**Exercise aim**
Below is a block of entries; repeat exactly the lines starting at the line that contains "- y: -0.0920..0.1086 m" and ending at the line that contains "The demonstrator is", both included.

**Data supplied**
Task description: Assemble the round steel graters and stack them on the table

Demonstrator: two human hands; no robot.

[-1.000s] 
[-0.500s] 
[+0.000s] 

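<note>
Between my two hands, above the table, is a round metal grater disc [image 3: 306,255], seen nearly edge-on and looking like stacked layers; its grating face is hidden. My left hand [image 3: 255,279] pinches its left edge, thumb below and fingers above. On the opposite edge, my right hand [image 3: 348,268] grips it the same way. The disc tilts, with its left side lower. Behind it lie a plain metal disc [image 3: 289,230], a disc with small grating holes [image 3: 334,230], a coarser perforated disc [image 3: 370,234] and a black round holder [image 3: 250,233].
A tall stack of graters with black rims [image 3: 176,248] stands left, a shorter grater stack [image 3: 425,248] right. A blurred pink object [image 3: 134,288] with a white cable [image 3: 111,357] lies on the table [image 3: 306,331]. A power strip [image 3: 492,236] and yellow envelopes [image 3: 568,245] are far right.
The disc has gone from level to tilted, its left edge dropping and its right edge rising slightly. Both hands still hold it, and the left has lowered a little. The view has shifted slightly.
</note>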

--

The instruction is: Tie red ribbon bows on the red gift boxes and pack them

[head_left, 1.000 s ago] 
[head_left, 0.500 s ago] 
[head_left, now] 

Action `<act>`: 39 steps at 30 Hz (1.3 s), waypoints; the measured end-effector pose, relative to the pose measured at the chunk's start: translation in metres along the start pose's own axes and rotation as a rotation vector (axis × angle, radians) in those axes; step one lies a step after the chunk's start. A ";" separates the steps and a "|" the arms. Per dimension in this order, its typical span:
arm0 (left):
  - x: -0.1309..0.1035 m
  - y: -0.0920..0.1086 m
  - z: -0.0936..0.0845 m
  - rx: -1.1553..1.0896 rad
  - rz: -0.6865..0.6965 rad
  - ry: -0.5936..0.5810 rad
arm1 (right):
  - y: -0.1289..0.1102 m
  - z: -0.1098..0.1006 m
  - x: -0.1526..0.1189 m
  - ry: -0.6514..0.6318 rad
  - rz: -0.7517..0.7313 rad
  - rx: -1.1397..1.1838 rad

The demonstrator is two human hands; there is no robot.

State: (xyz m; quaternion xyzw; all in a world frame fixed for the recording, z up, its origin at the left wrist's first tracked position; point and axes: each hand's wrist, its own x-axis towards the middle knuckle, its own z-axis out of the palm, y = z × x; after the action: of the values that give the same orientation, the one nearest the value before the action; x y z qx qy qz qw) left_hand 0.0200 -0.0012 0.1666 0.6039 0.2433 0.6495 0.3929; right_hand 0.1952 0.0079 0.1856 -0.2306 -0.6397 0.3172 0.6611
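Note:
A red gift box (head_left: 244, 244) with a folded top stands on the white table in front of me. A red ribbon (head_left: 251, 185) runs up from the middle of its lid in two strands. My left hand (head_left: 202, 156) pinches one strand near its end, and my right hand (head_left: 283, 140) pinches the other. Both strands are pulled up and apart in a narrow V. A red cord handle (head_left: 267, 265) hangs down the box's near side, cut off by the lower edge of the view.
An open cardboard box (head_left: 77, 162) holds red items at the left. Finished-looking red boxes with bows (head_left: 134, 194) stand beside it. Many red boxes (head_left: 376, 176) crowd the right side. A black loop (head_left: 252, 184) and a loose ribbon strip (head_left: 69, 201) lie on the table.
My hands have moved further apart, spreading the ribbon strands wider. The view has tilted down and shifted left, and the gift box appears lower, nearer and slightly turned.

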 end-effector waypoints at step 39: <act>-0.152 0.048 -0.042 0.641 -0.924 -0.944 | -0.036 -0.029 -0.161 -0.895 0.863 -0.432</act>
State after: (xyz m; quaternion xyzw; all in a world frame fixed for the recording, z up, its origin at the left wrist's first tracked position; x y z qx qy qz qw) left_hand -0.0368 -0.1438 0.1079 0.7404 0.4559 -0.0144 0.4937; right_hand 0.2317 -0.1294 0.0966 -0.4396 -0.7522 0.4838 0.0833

**Written reply**
  - y: -0.0920..0.1086 m
  - z: -0.0936..0.0845 m
  - rx: -1.1553..1.0896 rad
  - rz: -0.6865..0.6965 rad
  - ry: -0.5936..0.5810 rad
arm1 (right):
  - y: -0.1289..0.1102 m
  - z: -0.1098..0.1006 m
  - x: -0.1526..0.1189 m
  - ry: -0.6514..0.6318 rad
  - rz: -0.7517..0.7313 rad
  - rx: -1.1397..1.1838 rad

The demonstrator is two human hands; there is no robot.

This brings the exercise to completion.